> [About this task]
Consider the listing below. Extract exactly the lines from the line containing "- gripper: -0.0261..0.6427" to the line containing "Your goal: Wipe", both included.

> [Records for the exercise]
_ _ _ _ _
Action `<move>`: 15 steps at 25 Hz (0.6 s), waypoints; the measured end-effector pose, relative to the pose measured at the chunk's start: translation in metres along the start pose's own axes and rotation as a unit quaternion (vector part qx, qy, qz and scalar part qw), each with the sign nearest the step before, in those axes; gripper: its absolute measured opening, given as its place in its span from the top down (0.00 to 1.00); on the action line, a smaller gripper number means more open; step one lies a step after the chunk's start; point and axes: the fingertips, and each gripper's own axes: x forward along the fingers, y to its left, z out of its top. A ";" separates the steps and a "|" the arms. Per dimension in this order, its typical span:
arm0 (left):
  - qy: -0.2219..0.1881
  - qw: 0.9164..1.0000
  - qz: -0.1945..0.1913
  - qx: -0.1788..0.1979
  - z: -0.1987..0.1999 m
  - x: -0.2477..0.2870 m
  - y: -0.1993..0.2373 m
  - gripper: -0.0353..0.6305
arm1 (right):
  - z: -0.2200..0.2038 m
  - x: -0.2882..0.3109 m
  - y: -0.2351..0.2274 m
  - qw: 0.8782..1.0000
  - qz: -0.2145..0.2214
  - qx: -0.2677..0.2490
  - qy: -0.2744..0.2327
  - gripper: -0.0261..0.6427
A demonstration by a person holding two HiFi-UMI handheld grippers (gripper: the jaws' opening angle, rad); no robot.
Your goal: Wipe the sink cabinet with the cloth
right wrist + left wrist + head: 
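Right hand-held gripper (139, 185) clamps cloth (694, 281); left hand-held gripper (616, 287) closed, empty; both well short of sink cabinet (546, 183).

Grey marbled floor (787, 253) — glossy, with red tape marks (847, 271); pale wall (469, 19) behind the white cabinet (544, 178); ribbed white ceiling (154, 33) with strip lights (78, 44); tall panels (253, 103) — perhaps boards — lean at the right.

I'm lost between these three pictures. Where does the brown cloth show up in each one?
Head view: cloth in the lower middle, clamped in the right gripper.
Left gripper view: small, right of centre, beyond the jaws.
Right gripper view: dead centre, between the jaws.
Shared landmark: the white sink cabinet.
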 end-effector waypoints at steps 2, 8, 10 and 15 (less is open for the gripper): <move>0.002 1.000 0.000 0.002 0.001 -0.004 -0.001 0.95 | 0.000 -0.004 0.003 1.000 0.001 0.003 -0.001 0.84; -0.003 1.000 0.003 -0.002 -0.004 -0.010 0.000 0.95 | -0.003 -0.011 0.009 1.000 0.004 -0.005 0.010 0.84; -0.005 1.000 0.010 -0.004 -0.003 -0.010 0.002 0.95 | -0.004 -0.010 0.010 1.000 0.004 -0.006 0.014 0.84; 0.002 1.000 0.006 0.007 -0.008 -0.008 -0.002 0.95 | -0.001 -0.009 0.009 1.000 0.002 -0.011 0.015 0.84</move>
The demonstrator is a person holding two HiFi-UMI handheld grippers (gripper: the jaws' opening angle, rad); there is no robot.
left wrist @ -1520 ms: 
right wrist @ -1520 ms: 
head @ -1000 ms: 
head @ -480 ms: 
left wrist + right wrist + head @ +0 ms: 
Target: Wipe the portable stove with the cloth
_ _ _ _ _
> [Written answer]
  - gripper: -0.0261..0.6427
A demonstration by a person holding two HiFi-UMI handheld grippers (gripper: the jaws' opening angle, rad); no robot.
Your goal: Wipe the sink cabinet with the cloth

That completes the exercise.